• **Assignment**
Nothing outside the range is wanted. Repeat exactly the lines below from the one with "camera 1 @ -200" through the one with "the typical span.".

• **Data for this task**

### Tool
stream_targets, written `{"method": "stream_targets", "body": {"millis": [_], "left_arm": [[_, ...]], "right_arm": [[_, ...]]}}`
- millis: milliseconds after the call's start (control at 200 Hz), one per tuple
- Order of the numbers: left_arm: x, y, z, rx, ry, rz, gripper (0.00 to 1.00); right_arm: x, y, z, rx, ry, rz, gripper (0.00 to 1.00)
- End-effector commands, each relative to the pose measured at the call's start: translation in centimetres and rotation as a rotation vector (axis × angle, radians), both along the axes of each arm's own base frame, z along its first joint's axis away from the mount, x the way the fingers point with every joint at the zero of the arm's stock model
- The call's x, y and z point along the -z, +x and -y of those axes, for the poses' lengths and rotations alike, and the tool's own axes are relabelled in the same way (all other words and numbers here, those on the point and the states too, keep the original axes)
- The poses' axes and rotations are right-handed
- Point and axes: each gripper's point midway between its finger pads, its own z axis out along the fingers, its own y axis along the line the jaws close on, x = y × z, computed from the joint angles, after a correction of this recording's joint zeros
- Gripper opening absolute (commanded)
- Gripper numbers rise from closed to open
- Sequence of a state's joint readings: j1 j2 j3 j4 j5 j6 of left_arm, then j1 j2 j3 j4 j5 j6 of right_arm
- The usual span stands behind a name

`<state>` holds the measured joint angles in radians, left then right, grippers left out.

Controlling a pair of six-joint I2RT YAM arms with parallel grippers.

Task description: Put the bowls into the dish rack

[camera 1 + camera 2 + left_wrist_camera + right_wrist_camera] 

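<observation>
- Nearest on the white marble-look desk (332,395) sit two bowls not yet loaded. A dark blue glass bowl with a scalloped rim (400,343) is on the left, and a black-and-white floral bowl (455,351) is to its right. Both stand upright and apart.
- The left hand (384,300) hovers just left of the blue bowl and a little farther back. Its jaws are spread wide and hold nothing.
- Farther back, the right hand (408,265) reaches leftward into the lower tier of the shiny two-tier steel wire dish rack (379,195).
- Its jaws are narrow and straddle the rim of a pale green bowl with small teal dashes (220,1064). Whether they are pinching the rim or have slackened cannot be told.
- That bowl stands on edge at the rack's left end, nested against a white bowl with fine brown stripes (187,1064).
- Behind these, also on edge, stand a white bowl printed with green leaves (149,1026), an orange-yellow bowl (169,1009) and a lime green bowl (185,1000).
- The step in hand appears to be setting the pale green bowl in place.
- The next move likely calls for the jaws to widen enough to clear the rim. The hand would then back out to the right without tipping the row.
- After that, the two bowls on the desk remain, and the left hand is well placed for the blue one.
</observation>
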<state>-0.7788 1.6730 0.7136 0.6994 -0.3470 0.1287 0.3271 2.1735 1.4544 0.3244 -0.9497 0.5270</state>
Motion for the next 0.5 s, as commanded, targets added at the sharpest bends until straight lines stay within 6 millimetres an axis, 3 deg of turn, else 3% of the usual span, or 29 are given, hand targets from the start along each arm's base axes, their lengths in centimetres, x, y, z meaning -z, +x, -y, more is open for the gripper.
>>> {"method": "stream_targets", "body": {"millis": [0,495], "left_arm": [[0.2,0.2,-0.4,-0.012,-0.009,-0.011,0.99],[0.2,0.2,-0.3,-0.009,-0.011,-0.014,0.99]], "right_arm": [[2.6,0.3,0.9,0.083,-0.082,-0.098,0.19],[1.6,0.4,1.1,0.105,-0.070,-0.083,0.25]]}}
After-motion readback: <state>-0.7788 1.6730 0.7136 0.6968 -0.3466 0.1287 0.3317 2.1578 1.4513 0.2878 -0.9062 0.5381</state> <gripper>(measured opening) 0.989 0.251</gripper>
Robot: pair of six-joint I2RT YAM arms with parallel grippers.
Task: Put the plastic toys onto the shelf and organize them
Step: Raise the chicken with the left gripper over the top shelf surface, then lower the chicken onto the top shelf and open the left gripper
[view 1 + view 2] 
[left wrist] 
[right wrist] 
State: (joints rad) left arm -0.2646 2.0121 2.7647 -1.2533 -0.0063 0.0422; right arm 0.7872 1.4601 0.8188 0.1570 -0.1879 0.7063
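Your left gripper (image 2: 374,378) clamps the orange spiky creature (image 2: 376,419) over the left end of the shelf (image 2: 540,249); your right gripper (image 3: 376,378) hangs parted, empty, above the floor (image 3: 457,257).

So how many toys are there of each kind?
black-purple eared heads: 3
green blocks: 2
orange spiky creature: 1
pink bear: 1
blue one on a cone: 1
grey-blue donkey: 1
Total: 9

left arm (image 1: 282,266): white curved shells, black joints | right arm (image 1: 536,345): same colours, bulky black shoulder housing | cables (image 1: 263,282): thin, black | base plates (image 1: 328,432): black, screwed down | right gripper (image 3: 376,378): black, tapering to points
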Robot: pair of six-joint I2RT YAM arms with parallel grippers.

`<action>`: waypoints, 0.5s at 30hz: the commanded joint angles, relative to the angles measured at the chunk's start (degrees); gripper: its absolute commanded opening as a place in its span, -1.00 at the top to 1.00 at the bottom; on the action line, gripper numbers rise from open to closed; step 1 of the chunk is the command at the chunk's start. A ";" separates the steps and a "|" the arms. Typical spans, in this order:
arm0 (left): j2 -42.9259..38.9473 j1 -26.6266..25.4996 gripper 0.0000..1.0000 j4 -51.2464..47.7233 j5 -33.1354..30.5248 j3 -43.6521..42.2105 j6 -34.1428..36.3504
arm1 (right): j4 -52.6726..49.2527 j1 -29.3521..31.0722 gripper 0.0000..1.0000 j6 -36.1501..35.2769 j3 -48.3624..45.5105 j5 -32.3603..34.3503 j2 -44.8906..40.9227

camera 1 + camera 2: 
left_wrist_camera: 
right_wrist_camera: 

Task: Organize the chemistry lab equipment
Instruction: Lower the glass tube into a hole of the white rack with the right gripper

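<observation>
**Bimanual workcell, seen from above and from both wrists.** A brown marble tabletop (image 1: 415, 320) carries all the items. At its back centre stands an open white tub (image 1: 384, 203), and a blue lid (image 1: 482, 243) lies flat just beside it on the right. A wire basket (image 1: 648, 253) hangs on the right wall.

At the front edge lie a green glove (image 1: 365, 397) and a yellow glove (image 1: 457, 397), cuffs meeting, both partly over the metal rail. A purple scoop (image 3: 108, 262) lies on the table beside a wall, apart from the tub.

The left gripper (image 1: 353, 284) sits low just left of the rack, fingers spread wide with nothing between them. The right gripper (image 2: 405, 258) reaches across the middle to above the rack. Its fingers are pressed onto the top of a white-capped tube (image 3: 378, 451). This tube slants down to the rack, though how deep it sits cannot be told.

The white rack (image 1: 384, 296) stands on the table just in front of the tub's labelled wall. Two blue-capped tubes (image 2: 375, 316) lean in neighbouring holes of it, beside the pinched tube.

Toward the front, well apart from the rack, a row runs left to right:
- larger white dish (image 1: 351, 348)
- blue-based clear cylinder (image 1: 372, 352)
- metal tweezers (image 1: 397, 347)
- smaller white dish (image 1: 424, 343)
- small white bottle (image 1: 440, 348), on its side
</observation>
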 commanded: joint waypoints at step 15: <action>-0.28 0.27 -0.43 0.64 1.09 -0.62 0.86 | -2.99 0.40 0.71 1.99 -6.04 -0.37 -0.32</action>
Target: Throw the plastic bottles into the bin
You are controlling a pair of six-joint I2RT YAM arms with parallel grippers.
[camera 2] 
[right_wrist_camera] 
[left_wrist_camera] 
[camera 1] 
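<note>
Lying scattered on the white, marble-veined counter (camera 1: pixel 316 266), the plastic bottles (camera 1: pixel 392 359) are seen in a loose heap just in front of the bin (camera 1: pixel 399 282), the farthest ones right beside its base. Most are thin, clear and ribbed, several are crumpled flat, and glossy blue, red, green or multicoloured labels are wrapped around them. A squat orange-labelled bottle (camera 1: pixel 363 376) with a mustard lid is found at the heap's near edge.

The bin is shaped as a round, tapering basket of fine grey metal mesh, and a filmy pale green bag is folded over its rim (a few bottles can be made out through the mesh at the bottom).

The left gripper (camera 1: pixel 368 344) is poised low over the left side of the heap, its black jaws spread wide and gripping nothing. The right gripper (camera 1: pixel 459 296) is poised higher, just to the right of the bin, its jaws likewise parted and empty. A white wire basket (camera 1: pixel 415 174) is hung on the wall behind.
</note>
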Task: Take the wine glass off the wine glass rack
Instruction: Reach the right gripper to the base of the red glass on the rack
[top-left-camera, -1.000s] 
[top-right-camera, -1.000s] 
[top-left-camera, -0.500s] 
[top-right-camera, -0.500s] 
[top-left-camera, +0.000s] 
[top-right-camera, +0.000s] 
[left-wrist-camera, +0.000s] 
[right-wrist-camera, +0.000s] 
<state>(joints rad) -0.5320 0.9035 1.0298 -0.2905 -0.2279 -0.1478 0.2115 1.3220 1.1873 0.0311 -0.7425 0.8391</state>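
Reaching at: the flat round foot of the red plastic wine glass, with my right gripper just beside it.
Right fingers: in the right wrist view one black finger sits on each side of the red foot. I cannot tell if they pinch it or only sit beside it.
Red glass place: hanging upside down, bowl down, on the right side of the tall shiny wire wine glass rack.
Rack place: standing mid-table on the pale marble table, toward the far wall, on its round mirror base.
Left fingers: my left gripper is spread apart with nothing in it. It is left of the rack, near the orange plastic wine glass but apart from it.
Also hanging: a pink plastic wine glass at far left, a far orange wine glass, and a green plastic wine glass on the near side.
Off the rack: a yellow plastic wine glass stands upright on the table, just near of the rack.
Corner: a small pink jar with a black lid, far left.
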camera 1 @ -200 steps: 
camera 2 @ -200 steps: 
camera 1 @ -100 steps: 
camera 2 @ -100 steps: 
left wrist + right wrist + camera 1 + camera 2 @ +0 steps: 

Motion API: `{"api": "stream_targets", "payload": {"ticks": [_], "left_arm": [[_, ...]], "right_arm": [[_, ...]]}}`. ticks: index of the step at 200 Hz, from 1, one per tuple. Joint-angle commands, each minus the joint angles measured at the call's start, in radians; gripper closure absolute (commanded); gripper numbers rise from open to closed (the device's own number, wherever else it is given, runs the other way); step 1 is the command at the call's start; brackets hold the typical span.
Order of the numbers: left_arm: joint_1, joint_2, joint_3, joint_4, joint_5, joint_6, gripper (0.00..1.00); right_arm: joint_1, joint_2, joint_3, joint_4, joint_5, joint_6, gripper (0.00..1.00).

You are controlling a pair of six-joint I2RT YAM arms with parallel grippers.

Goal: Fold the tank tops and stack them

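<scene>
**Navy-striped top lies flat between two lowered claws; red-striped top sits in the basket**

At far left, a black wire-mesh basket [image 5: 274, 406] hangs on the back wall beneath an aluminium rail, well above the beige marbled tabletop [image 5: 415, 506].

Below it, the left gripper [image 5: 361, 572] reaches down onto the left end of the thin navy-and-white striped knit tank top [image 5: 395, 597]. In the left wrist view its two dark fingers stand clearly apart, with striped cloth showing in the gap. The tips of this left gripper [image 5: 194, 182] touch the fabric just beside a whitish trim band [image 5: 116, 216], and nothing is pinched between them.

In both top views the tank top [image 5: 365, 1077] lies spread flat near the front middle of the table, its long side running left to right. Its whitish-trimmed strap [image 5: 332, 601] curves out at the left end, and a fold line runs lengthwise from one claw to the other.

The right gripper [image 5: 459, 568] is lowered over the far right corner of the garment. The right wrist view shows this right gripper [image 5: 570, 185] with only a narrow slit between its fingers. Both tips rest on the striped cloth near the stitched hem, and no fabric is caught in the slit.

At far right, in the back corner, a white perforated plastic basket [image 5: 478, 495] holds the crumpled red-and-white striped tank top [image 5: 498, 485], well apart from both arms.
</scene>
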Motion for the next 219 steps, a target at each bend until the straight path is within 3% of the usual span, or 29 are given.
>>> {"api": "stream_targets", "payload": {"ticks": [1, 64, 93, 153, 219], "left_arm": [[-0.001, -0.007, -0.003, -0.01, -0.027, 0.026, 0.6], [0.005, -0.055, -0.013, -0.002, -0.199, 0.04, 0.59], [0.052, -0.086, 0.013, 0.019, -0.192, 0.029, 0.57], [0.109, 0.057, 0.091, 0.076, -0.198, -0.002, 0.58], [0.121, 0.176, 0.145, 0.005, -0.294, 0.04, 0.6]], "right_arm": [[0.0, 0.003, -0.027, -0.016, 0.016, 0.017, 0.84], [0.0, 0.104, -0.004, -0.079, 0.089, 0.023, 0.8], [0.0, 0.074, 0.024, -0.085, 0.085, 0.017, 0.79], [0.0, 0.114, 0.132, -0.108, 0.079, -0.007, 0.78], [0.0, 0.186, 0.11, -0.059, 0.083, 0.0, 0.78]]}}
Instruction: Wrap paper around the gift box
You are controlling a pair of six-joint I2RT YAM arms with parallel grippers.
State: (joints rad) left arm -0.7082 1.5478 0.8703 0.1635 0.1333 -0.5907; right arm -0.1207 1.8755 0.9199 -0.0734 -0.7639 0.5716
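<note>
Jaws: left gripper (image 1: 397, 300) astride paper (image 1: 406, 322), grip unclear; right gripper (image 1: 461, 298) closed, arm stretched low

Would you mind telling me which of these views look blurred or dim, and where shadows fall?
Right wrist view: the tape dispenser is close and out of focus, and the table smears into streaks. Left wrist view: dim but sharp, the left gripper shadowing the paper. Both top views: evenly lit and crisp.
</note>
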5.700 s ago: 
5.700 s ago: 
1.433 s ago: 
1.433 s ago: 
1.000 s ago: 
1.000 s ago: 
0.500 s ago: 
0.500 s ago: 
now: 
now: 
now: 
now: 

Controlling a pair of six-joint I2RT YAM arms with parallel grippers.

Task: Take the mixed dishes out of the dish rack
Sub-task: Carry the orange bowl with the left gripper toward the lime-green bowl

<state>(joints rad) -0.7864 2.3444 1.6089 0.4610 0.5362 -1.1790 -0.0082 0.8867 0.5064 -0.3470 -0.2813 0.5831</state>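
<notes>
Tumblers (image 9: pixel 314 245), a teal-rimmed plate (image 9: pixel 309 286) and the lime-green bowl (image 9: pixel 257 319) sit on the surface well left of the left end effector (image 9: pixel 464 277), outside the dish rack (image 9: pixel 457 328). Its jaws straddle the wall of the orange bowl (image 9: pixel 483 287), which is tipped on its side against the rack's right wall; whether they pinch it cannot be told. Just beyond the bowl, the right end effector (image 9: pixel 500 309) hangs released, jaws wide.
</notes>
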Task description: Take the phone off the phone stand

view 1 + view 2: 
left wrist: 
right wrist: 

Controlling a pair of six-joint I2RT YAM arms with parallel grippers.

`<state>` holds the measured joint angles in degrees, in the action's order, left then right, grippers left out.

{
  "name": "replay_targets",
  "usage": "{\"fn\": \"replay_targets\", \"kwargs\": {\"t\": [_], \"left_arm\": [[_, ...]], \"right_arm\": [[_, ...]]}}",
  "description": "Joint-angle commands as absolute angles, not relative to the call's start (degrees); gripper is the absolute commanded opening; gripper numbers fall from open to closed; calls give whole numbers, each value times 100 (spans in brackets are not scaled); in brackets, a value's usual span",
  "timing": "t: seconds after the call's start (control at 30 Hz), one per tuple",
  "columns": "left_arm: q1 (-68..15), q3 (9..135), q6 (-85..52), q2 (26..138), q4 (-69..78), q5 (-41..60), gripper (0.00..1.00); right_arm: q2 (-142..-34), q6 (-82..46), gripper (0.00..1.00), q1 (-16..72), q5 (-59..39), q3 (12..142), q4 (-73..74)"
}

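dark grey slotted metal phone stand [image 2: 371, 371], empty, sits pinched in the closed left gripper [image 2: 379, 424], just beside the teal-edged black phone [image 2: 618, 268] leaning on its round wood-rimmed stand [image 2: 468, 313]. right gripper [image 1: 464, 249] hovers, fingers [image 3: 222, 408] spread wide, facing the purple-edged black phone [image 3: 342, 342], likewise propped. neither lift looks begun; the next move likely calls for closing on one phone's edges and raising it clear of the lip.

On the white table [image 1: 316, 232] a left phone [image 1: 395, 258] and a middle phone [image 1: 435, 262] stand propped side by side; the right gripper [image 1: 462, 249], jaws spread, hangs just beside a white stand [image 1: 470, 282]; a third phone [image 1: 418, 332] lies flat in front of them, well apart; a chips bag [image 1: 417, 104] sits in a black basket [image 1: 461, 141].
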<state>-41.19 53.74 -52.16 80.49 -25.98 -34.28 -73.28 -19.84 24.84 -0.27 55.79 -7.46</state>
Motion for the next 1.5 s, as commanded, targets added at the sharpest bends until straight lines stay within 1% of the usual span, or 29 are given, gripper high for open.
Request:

• **Result of this task**
camera 1 @ -200 steps: 
camera 2 @ -200 steps: 
camera 1 @ -100 steps: 
camera 2 @ -100 steps: 
left wrist + right wrist + camera 1 + camera 2 @ +0 steps: 

Motion API: `{"api": "stream_targets", "payload": {"ticks": [_], "left_arm": [[_, ...]], "right_arm": [[_, ...]]}}`. ticks: index of the step at 200 Hz, from 1, one per tuple. Joint-angle commands, each minus the joint angles measured at the call's start, in radians; gripper closure absolute (commanded); gripper numbers rise from open to closed (the device's own number, wherever else it is given, runs the other way); step 1 is the command at the call's start; brackets hold the typical span.

The exercise requires no further answer.